| Commit message (Collapse) | Author | Age |
| |
|
|
|
|
|
|
|
|
|
|
|
|
|
|
|
|
|
|
|
|
|
|
|
|
|
|
|
|
|
|
|
|
|
|
|
| |
We were previously exporting root causes from one layer of abstraction to the next. For example, anything that called into the database could cause an `sqlx::Error`, so anything that transitively called into that logic exported a `Database(sqlx::Error)` error variant of its own, using `From` to map errors from inner type to outer type.
This had a couple of side effects. First, it required each layer of error handling to carry with it a `From` implementation unwrapping and rewrapping root causes from the next layer down. This was particularly apparent in the event and boot endpoints, which had separate error cases unique to crypto key processing errors solely because they happened to involve handling events that contained those keys. There were others, including the pervasive `Database(sqlx::Error)` error variants.
Separately, none of the error variants introduced for this purpose were being used for anything other than printing to stderr. All the complexity of From impls and all the structure of the error types was being thrown away at top-level error handlers.
This change replaces most of those error types with a generic `Failed` error. A `Failed` carries with it two pieces of information: a (boxed) underlying error, of any boxable `Error` type, and text meant to explain the context and cause of an error. Code which acts on errors can treat `Failed` as a catch-all case, while individually handling errors that signify important cases. Errors can be moved into or out of the `Failed` case by refactoring, as needed.
The design of `Failed` is heavily motivated by [anyhow's `context` system][context] as a way for the programmer to capture immediate intention as an explanation for some underlying error. However, instead of accepting the full breadth of types that implement `Display`, a `Failed` can only carry strings as explanation. We don't need the generality at this time, and the implementation underlying it is pretty complex for what it does.
[context]: https://docs.rs/anyhow/latest/anyhow/struct.Error.html#method.context
This change also means that the full source chain for an error is now available to top-level error handlers, allowing more complete error messages. For example, starting `pilcrow` with an invalid network listen address produces
Failed to bind to www.google.com:64209
Caused by:
Can't assign requested address (os error 49)
instead of the previous
Error: Io(Os { code: 49, kind: AddrNotAvailable, message: "Can't assign requested address" })
which previously captured the same _cause_, but without the formatting (see previous commit) and without the _context_ (this commit).

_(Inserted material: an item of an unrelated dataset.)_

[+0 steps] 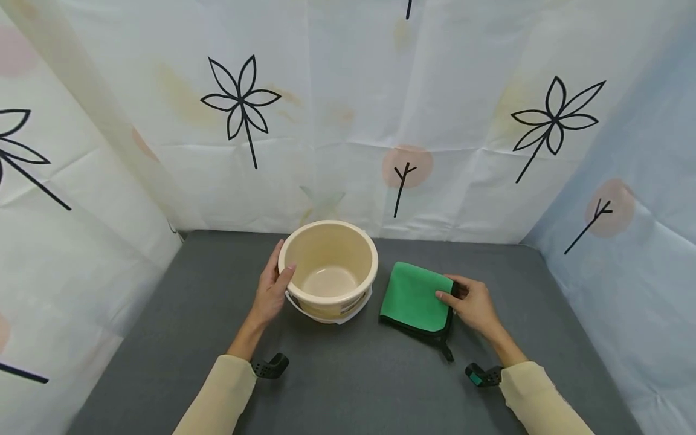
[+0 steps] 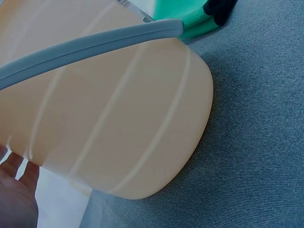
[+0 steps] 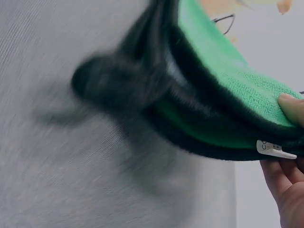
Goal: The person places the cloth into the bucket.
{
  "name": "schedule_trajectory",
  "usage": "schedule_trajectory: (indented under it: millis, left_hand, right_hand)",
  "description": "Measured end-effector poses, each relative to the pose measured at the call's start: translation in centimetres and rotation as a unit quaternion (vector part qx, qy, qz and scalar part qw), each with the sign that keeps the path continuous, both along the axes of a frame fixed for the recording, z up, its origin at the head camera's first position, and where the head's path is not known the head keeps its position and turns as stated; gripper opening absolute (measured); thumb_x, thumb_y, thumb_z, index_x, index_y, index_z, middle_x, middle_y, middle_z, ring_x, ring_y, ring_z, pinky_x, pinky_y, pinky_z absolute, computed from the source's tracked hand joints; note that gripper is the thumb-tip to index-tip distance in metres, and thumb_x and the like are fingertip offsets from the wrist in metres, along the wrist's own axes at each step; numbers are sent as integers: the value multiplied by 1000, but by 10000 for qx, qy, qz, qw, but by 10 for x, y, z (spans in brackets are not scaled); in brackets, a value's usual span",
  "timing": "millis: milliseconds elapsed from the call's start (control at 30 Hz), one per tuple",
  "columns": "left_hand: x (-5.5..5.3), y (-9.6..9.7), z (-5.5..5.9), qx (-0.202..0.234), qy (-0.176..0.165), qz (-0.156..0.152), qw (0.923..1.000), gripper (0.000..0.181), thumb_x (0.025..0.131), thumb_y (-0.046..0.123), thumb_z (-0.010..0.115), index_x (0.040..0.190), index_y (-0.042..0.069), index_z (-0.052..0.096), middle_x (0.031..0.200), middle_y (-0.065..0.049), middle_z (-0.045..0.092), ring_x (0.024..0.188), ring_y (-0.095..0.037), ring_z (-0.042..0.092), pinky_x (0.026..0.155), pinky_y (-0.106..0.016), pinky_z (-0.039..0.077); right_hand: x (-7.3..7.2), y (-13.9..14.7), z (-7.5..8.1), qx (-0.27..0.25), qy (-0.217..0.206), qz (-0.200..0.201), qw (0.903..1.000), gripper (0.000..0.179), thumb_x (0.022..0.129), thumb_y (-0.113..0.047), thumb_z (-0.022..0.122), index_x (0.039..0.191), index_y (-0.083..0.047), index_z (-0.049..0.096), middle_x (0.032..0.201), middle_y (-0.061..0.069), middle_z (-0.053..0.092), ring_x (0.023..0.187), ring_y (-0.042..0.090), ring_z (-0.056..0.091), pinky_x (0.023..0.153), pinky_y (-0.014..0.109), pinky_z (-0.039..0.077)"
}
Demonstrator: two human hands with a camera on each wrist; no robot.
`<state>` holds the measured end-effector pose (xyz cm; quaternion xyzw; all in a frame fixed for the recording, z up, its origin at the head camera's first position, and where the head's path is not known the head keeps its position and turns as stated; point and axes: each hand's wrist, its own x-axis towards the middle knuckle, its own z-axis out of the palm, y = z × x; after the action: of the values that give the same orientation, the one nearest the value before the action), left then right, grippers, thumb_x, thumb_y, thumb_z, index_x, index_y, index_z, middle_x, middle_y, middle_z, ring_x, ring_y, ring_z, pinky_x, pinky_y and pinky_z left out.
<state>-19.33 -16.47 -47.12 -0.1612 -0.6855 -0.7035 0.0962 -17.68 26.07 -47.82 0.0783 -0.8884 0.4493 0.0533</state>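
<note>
A cream plastic bucket (image 1: pixel 328 257) stands near the back of the table, its open top tilted toward the head camera. My left hand (image 1: pixel 270 291) grips its left rim, thumb over the edge and fingers along the outer side. The bucket's pale handle (image 2: pixel 95 46) hangs down across the front wall. To the right, my right hand (image 1: pixel 474 305) pinches the right edge of a folded green towel (image 1: pixel 417 296) with black trim. In the right wrist view the towel's edge is raised, showing its layers, a small white tag (image 3: pixel 273 148) and a blurred black loop (image 3: pixel 114 83).
The grey table (image 1: pixel 348 386) runs back to a white patterned cloth (image 1: pixel 326 121), with more cloth hanging at both sides. A dark band with a small device (image 1: pixel 270 366) sits on the left wrist, and a similar one (image 1: pixel 484 376) on the right.
</note>
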Motion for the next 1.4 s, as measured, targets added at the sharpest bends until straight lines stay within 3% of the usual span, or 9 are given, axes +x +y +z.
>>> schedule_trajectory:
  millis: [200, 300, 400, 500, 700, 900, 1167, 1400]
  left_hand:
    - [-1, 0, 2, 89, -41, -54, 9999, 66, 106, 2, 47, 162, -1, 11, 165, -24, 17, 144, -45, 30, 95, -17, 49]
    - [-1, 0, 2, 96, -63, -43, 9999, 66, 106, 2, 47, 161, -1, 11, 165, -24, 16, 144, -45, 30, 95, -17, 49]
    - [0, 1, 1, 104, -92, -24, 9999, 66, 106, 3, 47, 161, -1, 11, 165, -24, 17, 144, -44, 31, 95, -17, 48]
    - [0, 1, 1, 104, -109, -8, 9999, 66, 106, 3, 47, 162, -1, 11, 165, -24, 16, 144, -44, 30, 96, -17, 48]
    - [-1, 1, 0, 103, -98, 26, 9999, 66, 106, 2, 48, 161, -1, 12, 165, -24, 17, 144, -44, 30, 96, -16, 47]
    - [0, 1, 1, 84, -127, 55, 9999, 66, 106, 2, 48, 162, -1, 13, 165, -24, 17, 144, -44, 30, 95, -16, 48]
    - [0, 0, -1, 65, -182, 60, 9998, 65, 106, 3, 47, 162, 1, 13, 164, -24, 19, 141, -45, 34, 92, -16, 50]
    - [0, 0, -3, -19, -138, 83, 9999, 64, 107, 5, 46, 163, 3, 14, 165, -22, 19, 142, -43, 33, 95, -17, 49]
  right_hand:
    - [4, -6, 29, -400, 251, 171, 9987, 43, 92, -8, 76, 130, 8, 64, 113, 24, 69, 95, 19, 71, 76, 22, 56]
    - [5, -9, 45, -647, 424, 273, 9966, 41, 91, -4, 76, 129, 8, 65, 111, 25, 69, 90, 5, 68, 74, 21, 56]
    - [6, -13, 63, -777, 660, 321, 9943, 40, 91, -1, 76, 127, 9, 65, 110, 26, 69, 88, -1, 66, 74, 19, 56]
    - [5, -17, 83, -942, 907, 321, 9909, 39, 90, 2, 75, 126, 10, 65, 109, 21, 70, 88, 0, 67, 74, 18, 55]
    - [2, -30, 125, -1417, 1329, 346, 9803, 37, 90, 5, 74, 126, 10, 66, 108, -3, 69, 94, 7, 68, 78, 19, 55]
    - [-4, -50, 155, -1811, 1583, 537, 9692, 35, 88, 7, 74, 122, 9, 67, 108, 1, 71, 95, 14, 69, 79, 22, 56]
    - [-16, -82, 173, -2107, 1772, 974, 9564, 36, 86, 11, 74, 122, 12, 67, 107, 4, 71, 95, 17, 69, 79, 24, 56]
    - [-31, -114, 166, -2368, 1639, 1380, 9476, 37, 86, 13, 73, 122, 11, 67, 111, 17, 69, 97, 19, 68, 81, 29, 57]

Similar improvements are available for many of the error scenarios Pilcrow is designed to give up on.
When deciding which errors to use `Failed` with, I've used the heuristic that if something can fail for more than one underlying reason, and if the caller will only ever need to be able to differentiate those reasons after substantial refactoring anyways, then the reasons should collase into `Failed`. If there's either only a single underlying failure reason possible, or only errors arising out of the function body possible, then I've left error handling alone.

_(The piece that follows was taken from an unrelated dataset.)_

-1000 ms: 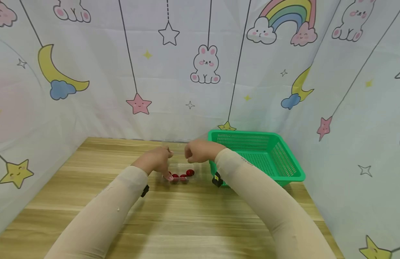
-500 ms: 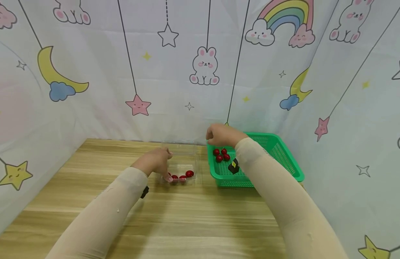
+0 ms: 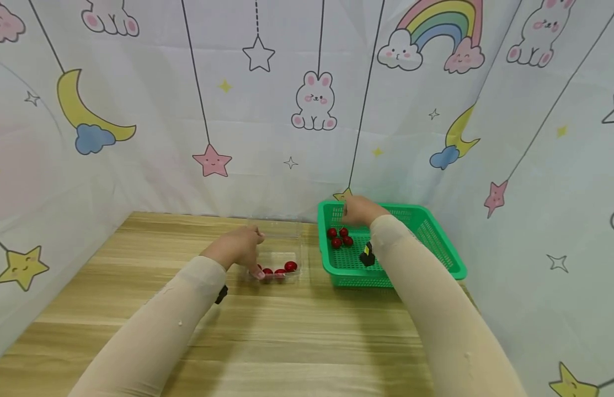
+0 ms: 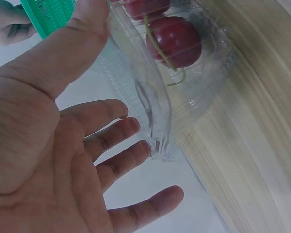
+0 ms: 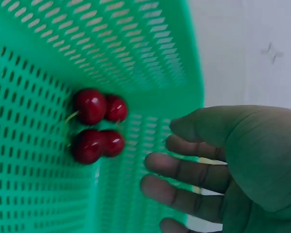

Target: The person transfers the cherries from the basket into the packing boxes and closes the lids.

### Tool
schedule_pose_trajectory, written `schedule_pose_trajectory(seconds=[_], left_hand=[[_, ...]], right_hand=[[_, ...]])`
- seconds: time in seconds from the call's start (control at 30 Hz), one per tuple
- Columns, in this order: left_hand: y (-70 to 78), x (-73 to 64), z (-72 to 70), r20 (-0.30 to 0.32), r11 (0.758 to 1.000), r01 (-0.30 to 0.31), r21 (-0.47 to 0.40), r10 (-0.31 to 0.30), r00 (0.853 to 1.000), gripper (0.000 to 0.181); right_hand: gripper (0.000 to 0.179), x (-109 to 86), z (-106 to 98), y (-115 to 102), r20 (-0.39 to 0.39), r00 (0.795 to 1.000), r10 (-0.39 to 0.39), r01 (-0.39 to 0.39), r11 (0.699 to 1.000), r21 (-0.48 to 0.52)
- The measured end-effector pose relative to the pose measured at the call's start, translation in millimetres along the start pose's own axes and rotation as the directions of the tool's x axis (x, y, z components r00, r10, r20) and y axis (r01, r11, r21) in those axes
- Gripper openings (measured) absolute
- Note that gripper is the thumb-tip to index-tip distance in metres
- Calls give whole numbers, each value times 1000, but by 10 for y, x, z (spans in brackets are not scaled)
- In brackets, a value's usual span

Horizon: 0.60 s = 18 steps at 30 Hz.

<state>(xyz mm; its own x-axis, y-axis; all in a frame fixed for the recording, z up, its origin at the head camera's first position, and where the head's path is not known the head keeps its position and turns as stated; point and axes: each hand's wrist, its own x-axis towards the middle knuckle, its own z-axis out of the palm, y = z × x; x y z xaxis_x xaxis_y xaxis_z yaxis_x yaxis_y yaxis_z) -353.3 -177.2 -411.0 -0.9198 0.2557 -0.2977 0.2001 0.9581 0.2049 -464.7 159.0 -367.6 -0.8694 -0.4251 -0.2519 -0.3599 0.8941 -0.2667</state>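
Note:
My left hand [image 3: 239, 246] holds the left end of a clear plastic box [image 3: 300, 248], thumb at its front corner and several fingertips at the lid's edge. Red cherries [image 3: 290, 266] lie along the front of that box; one with a green stem [image 4: 174, 42] shows large in the left wrist view. Over the left part of a green basket [image 3: 401, 280] hovers my right hand [image 3: 362, 211], its fingers loosely spread and holding nothing. Below it, several cherries [image 5: 89, 106] sit grouped on the basket's slotted floor.
Box and basket stand side by side on a wood-grain table [image 3: 287, 342], the basket to the right. A white cloth [image 3: 267, 121] printed with stars and rabbits hangs behind them and along both sides. The box's lid stands raised toward the cloth.
My right hand has gone from above the plastic box to the right, over the basket, and its fingers have spread. The left hand has stayed at the box.

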Motion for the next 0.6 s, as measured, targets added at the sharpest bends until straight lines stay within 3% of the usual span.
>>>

In the process I've refactored most request-handler-level error mappings to explicitly map `Failed` to `Internal`, rather than having a catch-all mapping for all unhandled errors, to make it easier to remember to add request-level error representations when adding app-level error cases.
This also includes helper traits for `Error` and `Result`, to make constructing `Failed` (and errors that include `Failed` as an alternative) easier to do, and some constants for the recurring error messages related to transaction demarcation. I'm not completely happy with the repetitive nature of those error cases, but this is the best I've arrived at so far.

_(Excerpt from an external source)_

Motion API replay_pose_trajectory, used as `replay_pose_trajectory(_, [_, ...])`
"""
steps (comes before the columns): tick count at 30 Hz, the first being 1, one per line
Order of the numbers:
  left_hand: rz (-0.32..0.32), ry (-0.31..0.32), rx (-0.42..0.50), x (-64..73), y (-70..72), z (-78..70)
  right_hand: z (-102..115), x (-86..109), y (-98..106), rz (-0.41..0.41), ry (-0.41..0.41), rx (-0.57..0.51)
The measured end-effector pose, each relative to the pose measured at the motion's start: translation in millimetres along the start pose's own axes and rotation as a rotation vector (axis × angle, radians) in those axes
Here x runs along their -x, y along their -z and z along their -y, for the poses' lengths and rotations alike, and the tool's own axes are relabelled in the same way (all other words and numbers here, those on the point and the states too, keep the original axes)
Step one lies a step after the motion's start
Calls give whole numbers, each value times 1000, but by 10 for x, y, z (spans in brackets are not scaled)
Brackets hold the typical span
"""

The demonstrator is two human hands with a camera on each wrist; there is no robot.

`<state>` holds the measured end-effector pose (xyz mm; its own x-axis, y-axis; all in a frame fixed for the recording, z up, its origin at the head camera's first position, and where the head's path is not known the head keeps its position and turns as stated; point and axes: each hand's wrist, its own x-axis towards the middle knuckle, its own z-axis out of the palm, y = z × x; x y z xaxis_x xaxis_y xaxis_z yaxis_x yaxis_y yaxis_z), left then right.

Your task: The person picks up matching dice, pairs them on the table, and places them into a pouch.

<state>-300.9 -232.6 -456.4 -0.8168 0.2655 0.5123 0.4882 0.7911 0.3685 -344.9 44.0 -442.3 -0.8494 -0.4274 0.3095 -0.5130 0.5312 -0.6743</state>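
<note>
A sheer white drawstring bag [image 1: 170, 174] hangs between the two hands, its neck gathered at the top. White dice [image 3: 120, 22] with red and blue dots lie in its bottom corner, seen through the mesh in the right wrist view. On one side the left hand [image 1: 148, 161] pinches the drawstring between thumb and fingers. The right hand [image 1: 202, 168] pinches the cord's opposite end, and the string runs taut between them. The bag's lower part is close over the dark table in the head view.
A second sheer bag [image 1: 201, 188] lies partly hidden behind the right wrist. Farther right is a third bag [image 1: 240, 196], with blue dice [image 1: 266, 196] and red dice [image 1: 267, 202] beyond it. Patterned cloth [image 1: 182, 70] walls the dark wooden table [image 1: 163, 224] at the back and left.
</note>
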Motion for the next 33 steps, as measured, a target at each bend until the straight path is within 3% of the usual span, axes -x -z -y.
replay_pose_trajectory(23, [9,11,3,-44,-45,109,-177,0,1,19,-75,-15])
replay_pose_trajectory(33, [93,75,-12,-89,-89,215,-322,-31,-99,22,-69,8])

As errors are no longer expected to be convertible up the call stack, the `NotFound` and `Duplicate` helper traits for database errors had to change a bit. Those previously assumed that they would be used in the context of an error type implementing `From<sqlx::Error>` (or from another error type with similar characteristics), and that's not the case any more. The resulting idiom for converting a missing value into a domain error is `foo.await.optional().fail(MESSAGE)?.ok_or(DOMAIN ERROR)?`, which is rather clunky, but I've opted not to go further with it. The `Duplicate` helper is just plain gone, as it's not easily generalizable in this structure and using `match` is more tractable for me.
Finally, I've changed the convention for error messages from `all lowercase messages in whatever tense i feel like at the moment` to `Sentence-case messages in the past tense`, frequently starting with `Failed to` and a short summary of the task at hand. This, as above, makes error message capitalization between Pilcrow's own messages and messages coming from other libraries/the Rust stdlib much more coherent and less jarring to read.
|
| |
|
|
|
|
|
|
|
|
|
|
|
|
|
|
|
|
|
|
|
|
|
|
|
|
|
| |
The semantics of this endpoint are somewhat complex, and are incompletely captured in the associated docs change. For posterity, the intended workflow is:
1. Obtain Pilcrow's current VAPID key by connecting (it's in the events, either from boot or from the event stream).
2. Use the browser push APIs to create a push subscription, using that VAPID key.
3. Send Pilcrow the push subscription endpoint and keys, plus the VAPID key the client used to create it so that the server can detect race conditions with key rotation.
4. Wait for messages to arrive.
This commit does not introduce any actual messages, just subscription management endpoints.
When the server's VAPID key is rotated, all existing subscriptions are discarded. Without the VAPID key, the server cannot service those subscriptions. We can't exactly notify the broker to stop processing messages on those subscriptions, so this is an incomplete solution to what to do if the key is being rotated due to a compromise, but it's better than nothing.
The shape of the API endpoint is heavily informed by the [JSON payload][web-push-json] provided by browser Web Push implementations, to ease client development in a browser-based context. The idea is that a client can take that JSON and send it to the server verbatim, without needing to transform it in any way, to submit the subscription to the server for use.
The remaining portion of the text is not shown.